MP
- In office 2009–2017
- Preceded by: Joseph Tsatsu Agbenu
- Succeeded by: Betty Nana Effua Krosby Mensah
- Constituency: Afram Plains North

Personal details
- Born: 23 November 1976
- Died: 14 October 2017 (aged 40) Accra
- Party: National Democratic Congress

= Emmanuel Aboagye Didieye =

Ghanaian politician (1976–2017)

Emmanuel Aboagye Didieye (23 November 1976 – 14 October 2017) was a medical doctor and a politician of the Republic of Ghana. He was a member of the 5th and 6th parliament of the 4th Republic of Ghana representing Bomasarefo Constituency in the Eastern Region of Ghana.
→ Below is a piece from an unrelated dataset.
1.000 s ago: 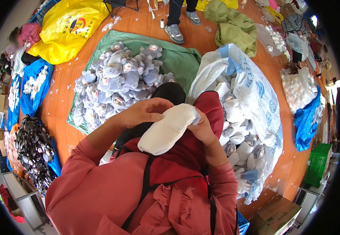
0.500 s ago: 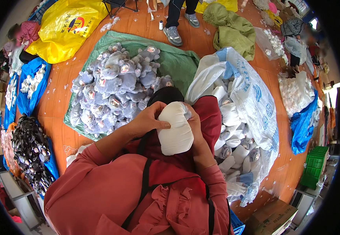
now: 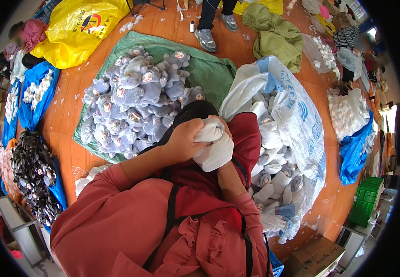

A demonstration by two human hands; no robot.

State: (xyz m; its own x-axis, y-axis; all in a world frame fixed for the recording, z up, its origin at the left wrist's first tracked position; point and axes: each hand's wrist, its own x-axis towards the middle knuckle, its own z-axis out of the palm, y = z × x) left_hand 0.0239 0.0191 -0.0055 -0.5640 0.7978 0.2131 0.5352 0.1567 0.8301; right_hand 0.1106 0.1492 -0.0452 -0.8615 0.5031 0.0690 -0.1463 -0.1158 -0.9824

== Early life and education ==
He was born on 23 November 1976, and lived in Bomasarefo. He earned a degree from the Indian for-profit educational institution National Institute of Information Technology in 2004. He also had a Master in Public Administration Degree at Ghana Institute of Management and Public Administration in 2011.

== Political career ==
He was a member of the National Democratic Congress. Didieye was first elected into the parliament in the 2008 Ghanaian General Election, as a representative of Afram Plains North. He won reelection in 2012, but lost a party primary in 2015 and was succeeded in office by Betty Nana Effua Krosby Mensah.

== Personal life ==
He was married with one child and was a Christian who worshipped in The True Faith Church.

== Death ==
He fell into a coma in October 2017, and was moved to Trust Hospital in Accra, where he died on 14 October 2017, aged 41.